What can a person do if s/he is being harassed?
- If a person (“complainant”) believes that s/he is being harassed by someone (“respondent”), s/he may apply for a protection order in the Magistrate’s Court (“court”).
- If the complainant is a child, s/he can apply for a protection order on his/her own and does not have to be assisted by a parent or a guardian.
- It is also possible for a person to make an application for a protection order on behalf of the complainant. This means that, any person who has an interest in the wellbeing and safety of the complainant can make an application. If the complainant is older than 18 years of age, the written consent of the complainant is required to make an application on his/her behalf.
- It is not a requirement for the complainant to be in some sort of a relationship with the respondent. This means that the respondent can be any person, for example, a stranger to, a friend of or someone working with the complainant.
How can a person apply for a protection order?
- A complainant can apply with the clerk of a Magistrate’s Court (“court”) in the area where the complainant or respondent lives, works, or where the harassment took place.
- The clerk will help the complainant to complete the application for a protection order, together with a written affidavit, which will be given to the court for consideration.
- A complainant can also lay a criminal charge against the respondent at the Police Station in the event of an assault, trespassing, and so on.
What happens if a person does not know who is harassing him/her?
- The police may carry out an investigation to find the name, address or any other information of the unknown respondent. For example, if the complainant suspects that the respondent is working with him/her, the police may request the complainant’s employer to provide them with access to the information of the respondent.
- Any person who does not provide the police with the requested information, is guilty of a criminal offence and will be liable to a fine or imprisonment of up to six months.
What will happen after an application for a protection order was filed at court?
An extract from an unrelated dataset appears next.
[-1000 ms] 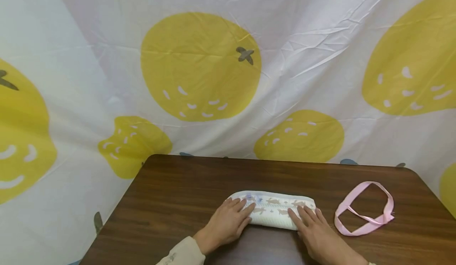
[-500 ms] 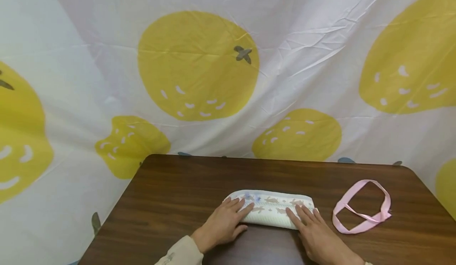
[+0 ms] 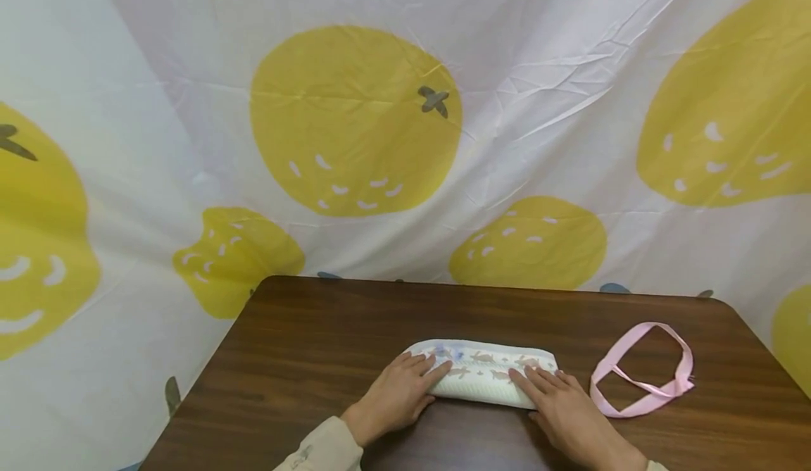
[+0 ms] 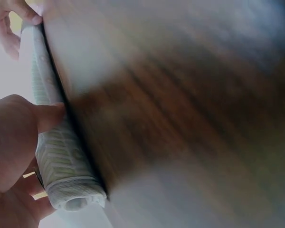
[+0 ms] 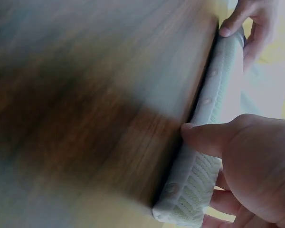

- If there is enough evidence to prove harassment, an interim protection order will be issued, together with a suspended warrant of arrest.
- The interim protection order must be delivered to the respondent. It will tell the respondent when s/he must be at court to defend him/herself (“return date”).
- If the respondent does not appear at court on the return date, the court may issue a final protection order.
- If the respondent appears at court on the return date, s/he must provide the court with good reasons why a final protection order must not be issued.
- A final protection order will only be issued if there is enough evidence to prove harassment.
- The final protection order will contain certain conditions to ensure the safety of the complainant. If the respondent does not follow these conditions, s/he will be guilty of an offence and will be liable for a fine or imprisonment of up to five years.
- The suspended warrant of arrest remains valid until the protection order expires (after five years or a time period as the court decides), or is cancelled.
May a person be dismissed for harassing someone at work?
- Harassment includes sexual harassment in the workplace.
- Unwelcome sexual gestures may constitute sexual harassment and the complainant must bring these gestures to the attention of his/her employer immediately.
- If the employer fails to take immediate and appropriate steps to prevent the sexual harassment, the employer may be held liable for damages, and its failure to assist the complainant may lead to a claim for constructive dismissal.
- Sexual harassment is also a form of misconduct, this means that the employer must take disciplinary steps against the respondent, which may result in his/her dismissal.
Glossary of terms:
CHILD: a person under the age of 18 years.
CONSTRUCTIVE DISMISSAL: when an employee resigns because their employer's behaviour became so intolerable at work that s/he had no choice but to resign.
FINAL PROTECTION ORDER: is a court order confirming an interim protection order, preventing the respondent from harassing the complainant. It will be issued if the court is satisfied that the harassment exists.
INTERIM PROTECTION ORDER: is a court order confirming temporary protection, prohibiting the respondent from harassing the complainant. It is generally issued on the first day when the complainant applies for a protection order.
SEXUAL HARASSMENT: unwelcome sexual attention, behaviour, suggestions, messages, or remarks of a sexual nature that offends, intimidates or humiliates the complainant; a promise or reward for sexual deeds; or a sexual threat.
SUSPENDED WARRANT OF ARREST: a document issued by the court, authorising the police to arrest the respondent. The actual arrest is delayed until the respondent fails to comply with a condition ordered by the court.